La Nación, a leading Buenos Aires newspaper, wrote in an editorial on
Monday that Mr. O'Neill's comments were "outside all norms of respect
and protocol." Stock prices plummeted and interest rates soared this
week on speculation that Washington would not back new aid.

Treasury officials declined to comment tonight on the negotiations.

Some outside analysts are sympathetic to the administration's tough-
love approach, in large part because they view Argentina's problems as
intractable. Not only does it have a debt burden that threatens to
overwhelm its ability to pay interest, beginning later this year; it
also has a rigid currency system that fixes its peso to the dollar.
Some economists say the system has undercut the competitiveness of its
companies.

"I think it's a real long shot that new aid would be of use without
restructuring the debt and devaluing the currency," said Morris
Goldstein, a former I.M.F. official who is now at the Institute for
International Economics, a research organization in Washington.

"You have to do one or the other, and maybe both."

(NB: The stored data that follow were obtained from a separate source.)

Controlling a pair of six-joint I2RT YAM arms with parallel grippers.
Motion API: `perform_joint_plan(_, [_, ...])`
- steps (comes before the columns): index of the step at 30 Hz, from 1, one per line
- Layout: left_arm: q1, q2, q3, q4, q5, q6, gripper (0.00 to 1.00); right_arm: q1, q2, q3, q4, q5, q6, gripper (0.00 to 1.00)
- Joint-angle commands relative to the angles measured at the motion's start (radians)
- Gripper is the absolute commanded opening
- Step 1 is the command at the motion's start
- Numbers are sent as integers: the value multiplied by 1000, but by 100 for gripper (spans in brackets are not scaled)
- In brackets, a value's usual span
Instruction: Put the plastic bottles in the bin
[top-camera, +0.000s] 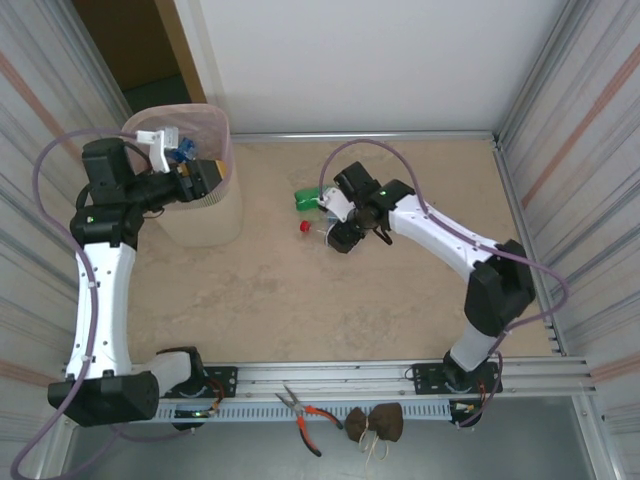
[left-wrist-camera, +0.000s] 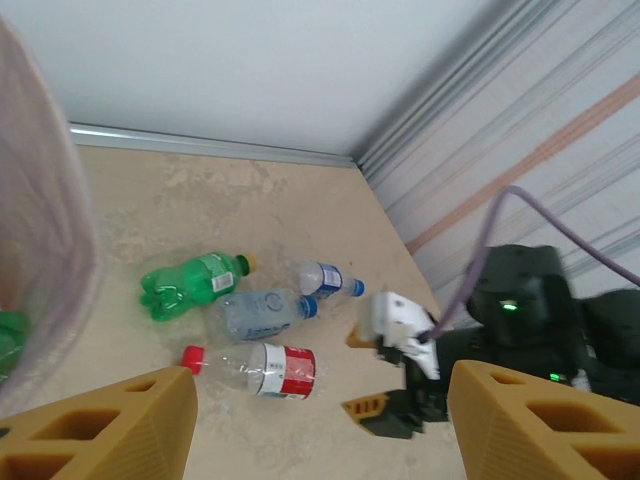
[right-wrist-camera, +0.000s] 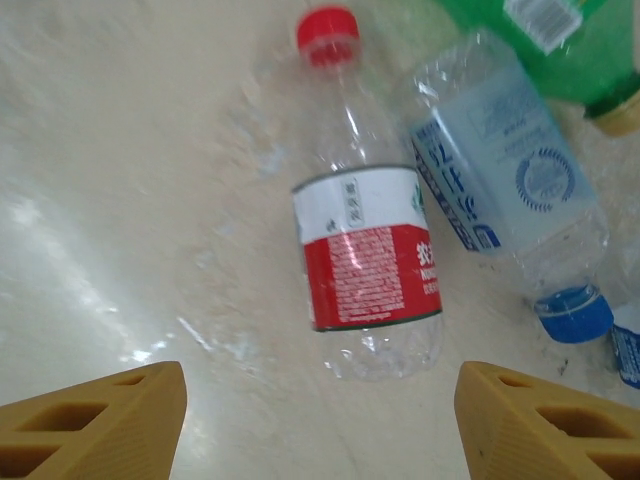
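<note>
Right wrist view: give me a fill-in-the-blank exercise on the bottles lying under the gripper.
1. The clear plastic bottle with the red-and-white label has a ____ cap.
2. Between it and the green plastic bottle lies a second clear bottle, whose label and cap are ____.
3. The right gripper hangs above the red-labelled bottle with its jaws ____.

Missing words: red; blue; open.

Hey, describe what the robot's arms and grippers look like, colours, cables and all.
The left arm and right arm have white links with black joints, and a lilac cable loops along each. Small green lights glow on the black wrist housings. The left gripper and right gripper carry mustard-yellow wedge fingers with triangular cut-outs.
</note>
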Motion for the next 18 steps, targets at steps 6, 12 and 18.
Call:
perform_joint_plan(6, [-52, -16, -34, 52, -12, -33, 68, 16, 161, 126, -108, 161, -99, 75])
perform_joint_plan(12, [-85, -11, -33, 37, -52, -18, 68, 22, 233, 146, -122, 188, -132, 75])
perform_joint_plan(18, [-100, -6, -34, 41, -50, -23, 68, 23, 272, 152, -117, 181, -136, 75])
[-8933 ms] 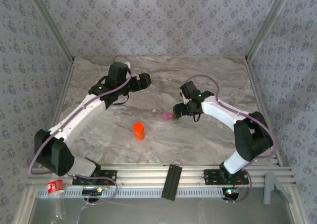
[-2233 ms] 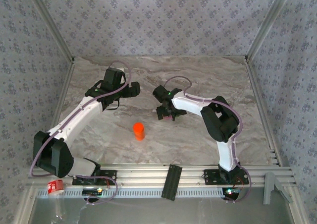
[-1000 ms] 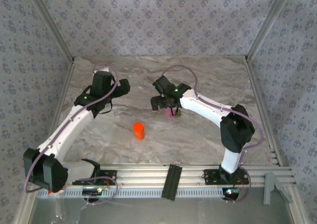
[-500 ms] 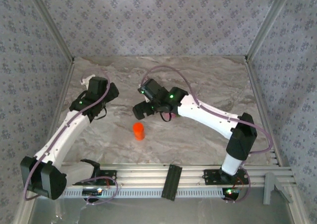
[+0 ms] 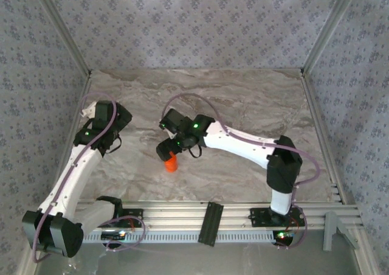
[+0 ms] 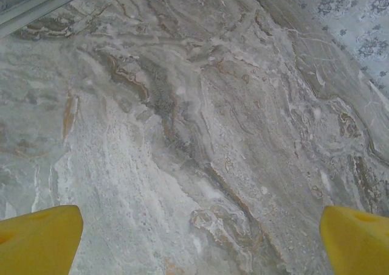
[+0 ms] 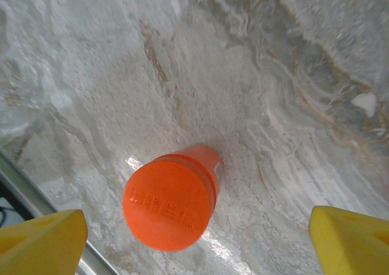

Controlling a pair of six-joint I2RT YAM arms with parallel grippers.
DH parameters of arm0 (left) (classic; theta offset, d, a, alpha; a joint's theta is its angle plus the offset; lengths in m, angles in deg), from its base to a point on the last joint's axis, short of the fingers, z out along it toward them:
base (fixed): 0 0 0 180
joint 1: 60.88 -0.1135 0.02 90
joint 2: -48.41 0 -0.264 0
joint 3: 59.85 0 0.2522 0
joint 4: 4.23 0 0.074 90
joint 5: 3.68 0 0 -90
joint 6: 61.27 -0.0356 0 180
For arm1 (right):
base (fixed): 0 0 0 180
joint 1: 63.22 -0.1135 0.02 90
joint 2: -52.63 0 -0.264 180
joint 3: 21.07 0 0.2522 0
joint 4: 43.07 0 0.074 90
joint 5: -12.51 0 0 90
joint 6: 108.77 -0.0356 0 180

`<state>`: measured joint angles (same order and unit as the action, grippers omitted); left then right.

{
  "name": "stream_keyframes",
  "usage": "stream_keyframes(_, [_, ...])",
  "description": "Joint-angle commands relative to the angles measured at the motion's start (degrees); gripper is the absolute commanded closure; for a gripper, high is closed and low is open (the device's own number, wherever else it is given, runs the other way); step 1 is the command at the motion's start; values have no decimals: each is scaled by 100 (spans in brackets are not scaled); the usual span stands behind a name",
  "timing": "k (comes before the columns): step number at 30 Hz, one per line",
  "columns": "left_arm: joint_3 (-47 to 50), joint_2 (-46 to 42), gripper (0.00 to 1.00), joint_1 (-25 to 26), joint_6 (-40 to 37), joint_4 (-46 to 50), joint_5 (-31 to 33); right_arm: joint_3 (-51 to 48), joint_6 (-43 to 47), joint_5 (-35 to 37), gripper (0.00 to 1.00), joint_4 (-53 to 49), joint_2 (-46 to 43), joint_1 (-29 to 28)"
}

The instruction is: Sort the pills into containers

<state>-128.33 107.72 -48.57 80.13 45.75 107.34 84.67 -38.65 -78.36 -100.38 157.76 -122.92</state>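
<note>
While the left claw hangs spread, the right claw hovers spread over the orange bottle. Pickup approach, by judgement; next, lower and pinch.

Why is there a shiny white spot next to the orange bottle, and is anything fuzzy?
Right wrist view: light bounces off the marble table beside the orange bottle, and the yellow jaws in the bottom corners look fuzzy, probably too near the lens. Left wrist view: the same fuzzy jaws, marble fairly sharp. Top external view: soft and grainy all over.
</note>
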Motion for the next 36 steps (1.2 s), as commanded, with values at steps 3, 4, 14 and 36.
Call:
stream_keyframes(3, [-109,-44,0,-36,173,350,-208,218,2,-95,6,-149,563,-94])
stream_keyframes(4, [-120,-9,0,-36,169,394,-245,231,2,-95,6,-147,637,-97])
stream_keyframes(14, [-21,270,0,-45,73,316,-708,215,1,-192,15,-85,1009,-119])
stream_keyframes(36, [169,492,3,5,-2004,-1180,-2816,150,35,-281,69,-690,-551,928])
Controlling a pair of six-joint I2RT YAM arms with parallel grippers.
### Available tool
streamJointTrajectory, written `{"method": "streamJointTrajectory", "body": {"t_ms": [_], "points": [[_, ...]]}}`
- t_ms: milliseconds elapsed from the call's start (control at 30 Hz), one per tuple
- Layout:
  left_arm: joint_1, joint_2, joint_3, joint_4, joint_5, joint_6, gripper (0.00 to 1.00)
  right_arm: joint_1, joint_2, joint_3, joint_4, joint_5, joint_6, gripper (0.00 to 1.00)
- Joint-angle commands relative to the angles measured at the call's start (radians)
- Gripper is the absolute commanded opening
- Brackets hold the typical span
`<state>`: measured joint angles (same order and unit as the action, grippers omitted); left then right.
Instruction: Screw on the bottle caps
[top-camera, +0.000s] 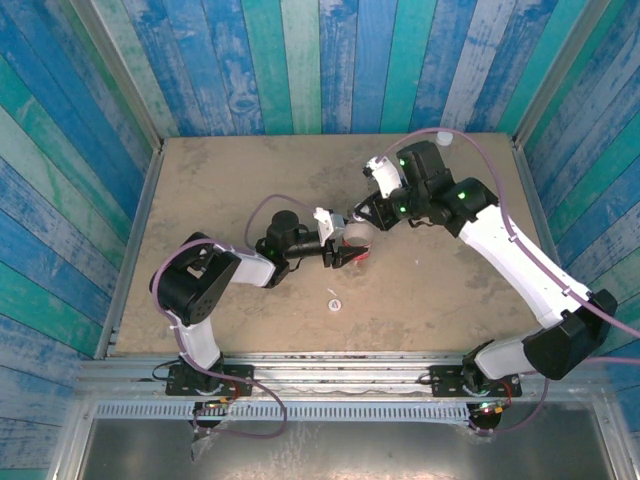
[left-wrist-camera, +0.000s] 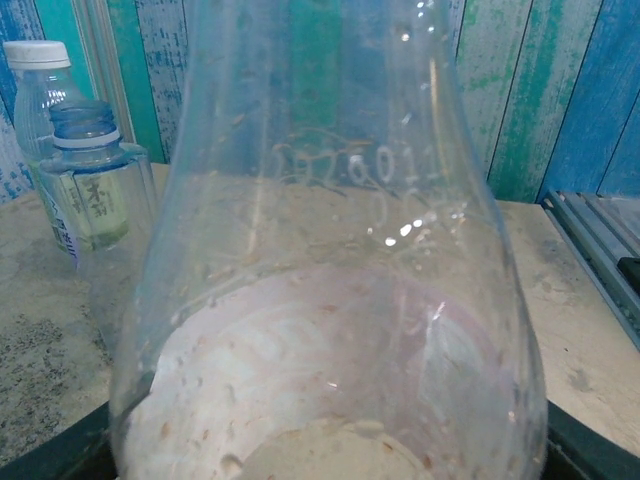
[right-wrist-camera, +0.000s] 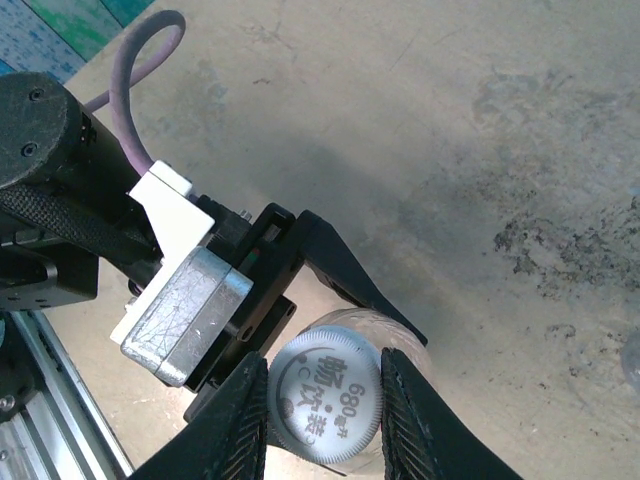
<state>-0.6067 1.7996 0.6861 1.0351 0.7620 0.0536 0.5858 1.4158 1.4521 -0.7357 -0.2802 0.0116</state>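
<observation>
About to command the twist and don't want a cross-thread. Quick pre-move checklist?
1. Left tool clamped on bottle: ok.
2. Right tool fingers against both sides of cap: ok.
3. Cap seated square on the bottle: cannot tell, the joint is hidden under it.
4. Loose cap on table, away from both tools: ok.
5. Uncapped bottle in the background upright: ok.

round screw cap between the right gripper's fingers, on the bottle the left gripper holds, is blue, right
It is white: the right wrist view shows a round white plastic screw cap between the right gripper's fingers, on the clear bottle the left gripper holds.
</observation>
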Motion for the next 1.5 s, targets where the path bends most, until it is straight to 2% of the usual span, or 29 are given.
{"method": "streamJointTrajectory", "body": {"t_ms": [0,100,567,1133,1467], "points": [[0.002,0.036,-0.007,-0.109,-0.007,0.023,0.7,0.006,0.029,0.03,-0.112,0.08,0.005,0.27],[0.002,0.035,-0.006,-0.11,-0.012,0.025,0.7,0.047,0.051,0.064,-0.153,0.119,0.006,0.27],[0.001,0.03,-0.005,-0.124,-0.024,0.041,0.7,0.085,0.101,0.164,-0.265,0.215,0.042,0.27],[0.001,0.033,-0.007,-0.118,-0.024,0.029,0.69,0.105,0.089,0.138,-0.249,0.245,0.065,0.28],[-0.001,0.034,-0.007,-0.118,-0.022,0.029,0.69,0.1,0.075,0.127,-0.226,0.248,0.07,0.33]]}}
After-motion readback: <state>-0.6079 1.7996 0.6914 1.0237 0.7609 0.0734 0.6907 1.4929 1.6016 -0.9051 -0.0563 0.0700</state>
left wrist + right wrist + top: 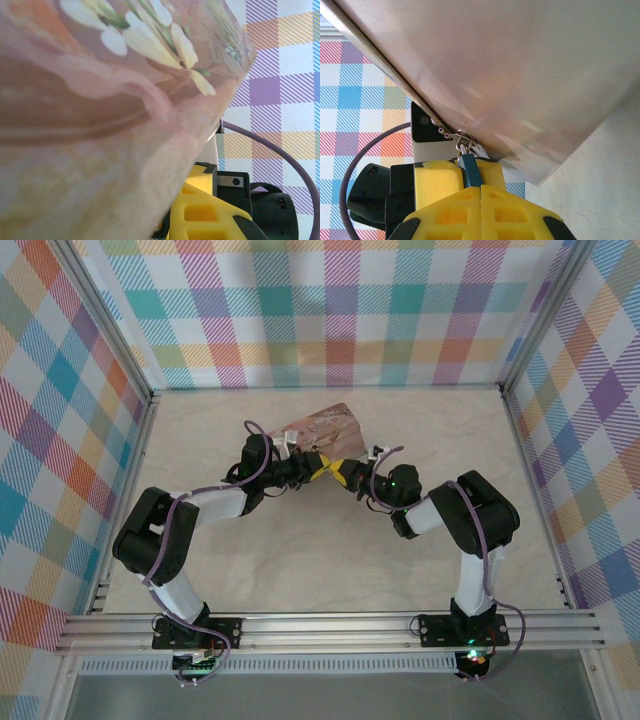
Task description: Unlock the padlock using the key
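Bench: a pale marbled bench (300, 570) inside plaid walls (320, 310). Both arms reach to its middle, toward the far side, and their tips meet there.
Pink tin: the pink tin (322, 426), painted with white flowers, sits tilted just behind the meeting tips. In the right wrist view its plain smooth face slants overhead, and its edge runs down to the right above the bench.
Right claw: the right claw (341, 477) comes in from the right. Its yellow fingers are pressed together, pinching the key.
Key: the key (469, 168) is a thin, dark blue-grey sliver. It stands up out of the seam between the right claw's fingers, just under the tin's edge.
Ring: a small wire ring (462, 135) sits at the key's top end, against the tin's edge. A short bead chain (443, 129) runs left from it along that edge.
Left claw: the left claw (318, 468) comes in from the left, close against the tin's near edge. The tin lies so close to its wrist camera that I cannot tell whether the fingers are spread or closed.
Cable: a purple cable (350, 170) loops beside the black housing at the left of the right wrist view.
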Tool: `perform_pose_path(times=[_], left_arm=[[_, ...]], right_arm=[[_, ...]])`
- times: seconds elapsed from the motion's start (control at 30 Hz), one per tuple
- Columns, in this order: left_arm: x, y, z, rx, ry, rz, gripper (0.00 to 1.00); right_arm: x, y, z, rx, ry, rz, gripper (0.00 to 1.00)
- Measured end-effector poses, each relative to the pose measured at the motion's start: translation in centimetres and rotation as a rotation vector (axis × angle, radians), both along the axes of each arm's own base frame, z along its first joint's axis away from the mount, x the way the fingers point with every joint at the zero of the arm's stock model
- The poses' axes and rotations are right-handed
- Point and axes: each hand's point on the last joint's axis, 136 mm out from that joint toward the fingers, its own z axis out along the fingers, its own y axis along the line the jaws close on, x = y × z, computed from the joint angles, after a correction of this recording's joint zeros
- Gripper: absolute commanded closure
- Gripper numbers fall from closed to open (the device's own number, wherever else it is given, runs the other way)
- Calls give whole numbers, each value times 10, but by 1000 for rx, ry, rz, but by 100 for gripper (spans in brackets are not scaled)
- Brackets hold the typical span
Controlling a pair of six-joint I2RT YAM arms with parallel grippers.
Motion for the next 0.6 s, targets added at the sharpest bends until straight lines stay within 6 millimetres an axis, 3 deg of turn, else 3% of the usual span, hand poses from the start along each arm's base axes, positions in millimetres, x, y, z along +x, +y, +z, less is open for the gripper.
perform_pose_path(times=[0.27, 0.47, 0.6], left_arm=[[-4, 1, -13, 68, -4, -21, 100], [-27, -6, -37, 154, 43, -102, 100], [-41, -14, -39, 153, 46, -168, 100]], right_arm=[[-5, 0, -14, -20, 35, -8, 80], [-25, -15, -50, -85, 106, -25, 75], [-39, -32, -77, -150, 164, -60, 74]])
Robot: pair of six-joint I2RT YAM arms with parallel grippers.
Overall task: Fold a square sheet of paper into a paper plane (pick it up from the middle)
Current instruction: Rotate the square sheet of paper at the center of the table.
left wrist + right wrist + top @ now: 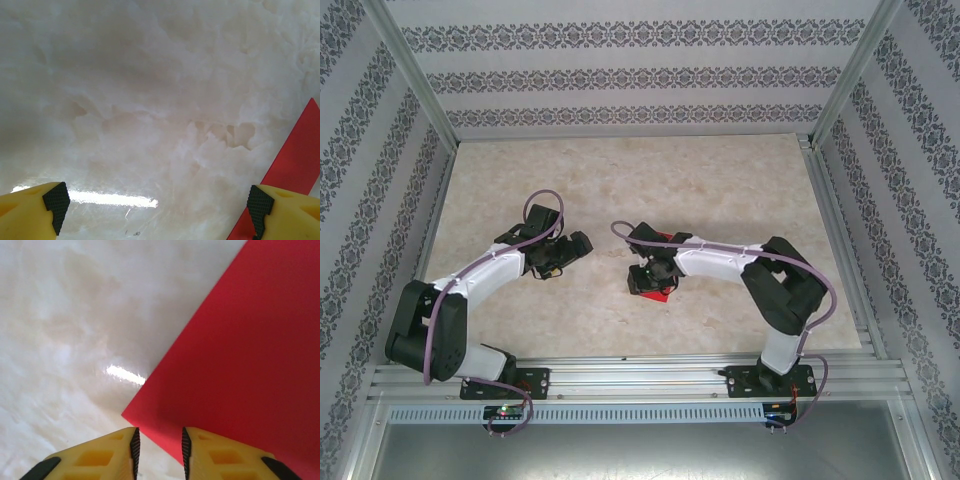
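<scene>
Lying flat on the tabletop, the sheet showed no crease where visible — folding seemed wholly ahead — with the right fingers narrowly parted over its corner, apparently gripping nothing, and the left fingers spread wide above bare tabletop just beside its edge.

We take this for a robotics lab test cell. Bare aluminium frame posts box in a marble-patterned table. Printed backdrop panels with ornamental bands stand as its walls. Two white robot arms, the left arm and the right arm, are bolted to a slotted aluminium rail at the near edge.
</scene>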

Administration officials have backed Argentina's desire to keep its
currency system in place. But they focused on debt restructuring as
the price of American support for new loans.

The new plan takes a step in that direction, though it seems unlikely
to result in a wholesale debt reorganization - akin to a bankruptcy
proceeding - that some economists feel is needed.

Given the sensitivity of the I.M.F. in recommending a debt
reorganization that could result in losses for foreign investors, the
wording of tonight's announcement was cautions.

Argentina is "considering the possibility of a voluntary and market-
based operation to increase the viability of Argentina's debt
profile," Horst Kohler, the managing director, said in a statement.
"As these discussions bear fruit, I.M.F. management would be prepared
to recommend bringing forward the remaining $3 billion under this
augmentation to support such an operation."

Other elements of the new aid package are more traditional. The fund,
as it often has in the past, is requiring Argentina to tighten its
fiscal belt, reducing both central and provincial government spending
to meet the goal of a "zero deficit" law approved by the Argentine
Congress on July 29.

Other conditions include improving tax collection and strengthening
the banking system, Mr. Kohler said.